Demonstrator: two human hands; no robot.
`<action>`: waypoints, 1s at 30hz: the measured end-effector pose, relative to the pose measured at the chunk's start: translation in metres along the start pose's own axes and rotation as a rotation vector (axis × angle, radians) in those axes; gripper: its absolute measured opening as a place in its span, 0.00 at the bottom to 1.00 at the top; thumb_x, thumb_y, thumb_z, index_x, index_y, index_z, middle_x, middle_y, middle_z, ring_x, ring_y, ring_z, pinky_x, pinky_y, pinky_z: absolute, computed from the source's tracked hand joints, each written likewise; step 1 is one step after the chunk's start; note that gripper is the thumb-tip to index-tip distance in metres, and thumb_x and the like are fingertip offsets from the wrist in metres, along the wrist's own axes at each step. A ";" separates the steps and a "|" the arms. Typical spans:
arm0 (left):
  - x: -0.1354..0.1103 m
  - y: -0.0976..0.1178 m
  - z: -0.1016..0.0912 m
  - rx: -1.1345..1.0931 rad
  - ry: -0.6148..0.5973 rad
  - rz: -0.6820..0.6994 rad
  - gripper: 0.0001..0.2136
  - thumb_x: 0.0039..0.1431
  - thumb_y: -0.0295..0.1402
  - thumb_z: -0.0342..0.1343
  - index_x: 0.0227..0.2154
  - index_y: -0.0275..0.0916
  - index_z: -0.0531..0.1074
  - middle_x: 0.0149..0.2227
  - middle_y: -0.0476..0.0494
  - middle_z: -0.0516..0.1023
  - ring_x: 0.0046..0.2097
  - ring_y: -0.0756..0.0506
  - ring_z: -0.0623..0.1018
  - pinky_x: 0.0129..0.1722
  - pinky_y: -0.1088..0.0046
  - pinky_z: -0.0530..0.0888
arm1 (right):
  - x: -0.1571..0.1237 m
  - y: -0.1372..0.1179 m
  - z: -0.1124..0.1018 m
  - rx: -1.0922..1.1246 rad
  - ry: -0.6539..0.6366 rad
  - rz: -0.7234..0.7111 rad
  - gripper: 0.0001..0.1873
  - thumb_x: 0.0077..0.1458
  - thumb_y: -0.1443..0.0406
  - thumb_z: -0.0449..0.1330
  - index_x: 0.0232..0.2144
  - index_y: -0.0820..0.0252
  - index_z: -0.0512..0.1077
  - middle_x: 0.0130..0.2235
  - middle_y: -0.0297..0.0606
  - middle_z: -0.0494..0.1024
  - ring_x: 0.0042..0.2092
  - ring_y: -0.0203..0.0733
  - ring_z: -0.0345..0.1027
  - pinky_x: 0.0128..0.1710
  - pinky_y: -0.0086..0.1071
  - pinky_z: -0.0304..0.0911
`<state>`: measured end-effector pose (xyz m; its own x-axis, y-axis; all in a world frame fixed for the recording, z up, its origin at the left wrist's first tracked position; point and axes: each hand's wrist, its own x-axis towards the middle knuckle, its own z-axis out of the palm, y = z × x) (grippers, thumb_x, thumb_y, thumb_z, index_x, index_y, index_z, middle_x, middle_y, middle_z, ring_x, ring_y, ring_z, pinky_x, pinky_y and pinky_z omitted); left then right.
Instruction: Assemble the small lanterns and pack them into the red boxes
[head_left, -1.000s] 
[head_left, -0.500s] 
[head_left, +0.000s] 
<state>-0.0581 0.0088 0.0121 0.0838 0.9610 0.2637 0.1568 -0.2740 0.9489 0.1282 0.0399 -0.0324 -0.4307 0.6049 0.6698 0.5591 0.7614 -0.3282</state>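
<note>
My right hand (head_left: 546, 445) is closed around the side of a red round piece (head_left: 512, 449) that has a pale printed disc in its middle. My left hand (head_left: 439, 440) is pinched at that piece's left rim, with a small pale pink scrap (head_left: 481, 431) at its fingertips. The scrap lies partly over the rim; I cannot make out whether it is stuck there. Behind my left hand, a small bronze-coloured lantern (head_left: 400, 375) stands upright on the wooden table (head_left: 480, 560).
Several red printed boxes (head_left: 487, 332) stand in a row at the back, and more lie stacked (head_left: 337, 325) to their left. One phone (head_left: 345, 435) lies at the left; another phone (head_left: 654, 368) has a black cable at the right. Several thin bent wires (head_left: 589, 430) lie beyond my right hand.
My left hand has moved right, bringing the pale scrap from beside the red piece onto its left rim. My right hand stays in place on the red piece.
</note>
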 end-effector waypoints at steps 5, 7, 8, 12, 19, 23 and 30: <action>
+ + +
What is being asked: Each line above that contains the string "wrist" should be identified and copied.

Expected answer:
`<action>`: waypoints, 1s at 30hz: the measured end-effector pose, relative to the pose measured at the chunk's start: translation in metres along the start pose's own axes and rotation as a rotation vector (axis × angle, radians) in those axes; gripper: its absolute measured opening as a place in its span, 0.00 at the bottom to 1.00 at the top; thumb_x, thumb_y, thumb_z, index_x, index_y, index_z, middle_x, middle_y, middle_z, ring_x, ring_y, ring_z, pinky_x, pinky_y, pinky_z: absolute, computed from the source's tracked hand joints, each written likewise; step 1 is one step after the chunk's start; note that gripper is the thumb-tip to index-tip distance in metres, and thumb_x and the like are fingertip offsets from the wrist in metres, along the wrist's own axes at each step. A ";" separates the steps and a "|" the arms. Typical spans:
`<state>`: measured end-effector pose (xyz m; its own x-axis, y-axis; all in a world frame fixed for the recording, z up, its origin at the left wrist's first tracked position; point and axes: each hand's wrist, its own x-axis towards the middle knuckle, its own z-axis out of the palm, y = z × x) (grippers, thumb_x, thumb_y, thumb_z, index_x, index_y, index_z, middle_x, middle_y, middle_z, ring_x, ring_y, ring_z, pinky_x, pinky_y and pinky_z omitted); left then right.

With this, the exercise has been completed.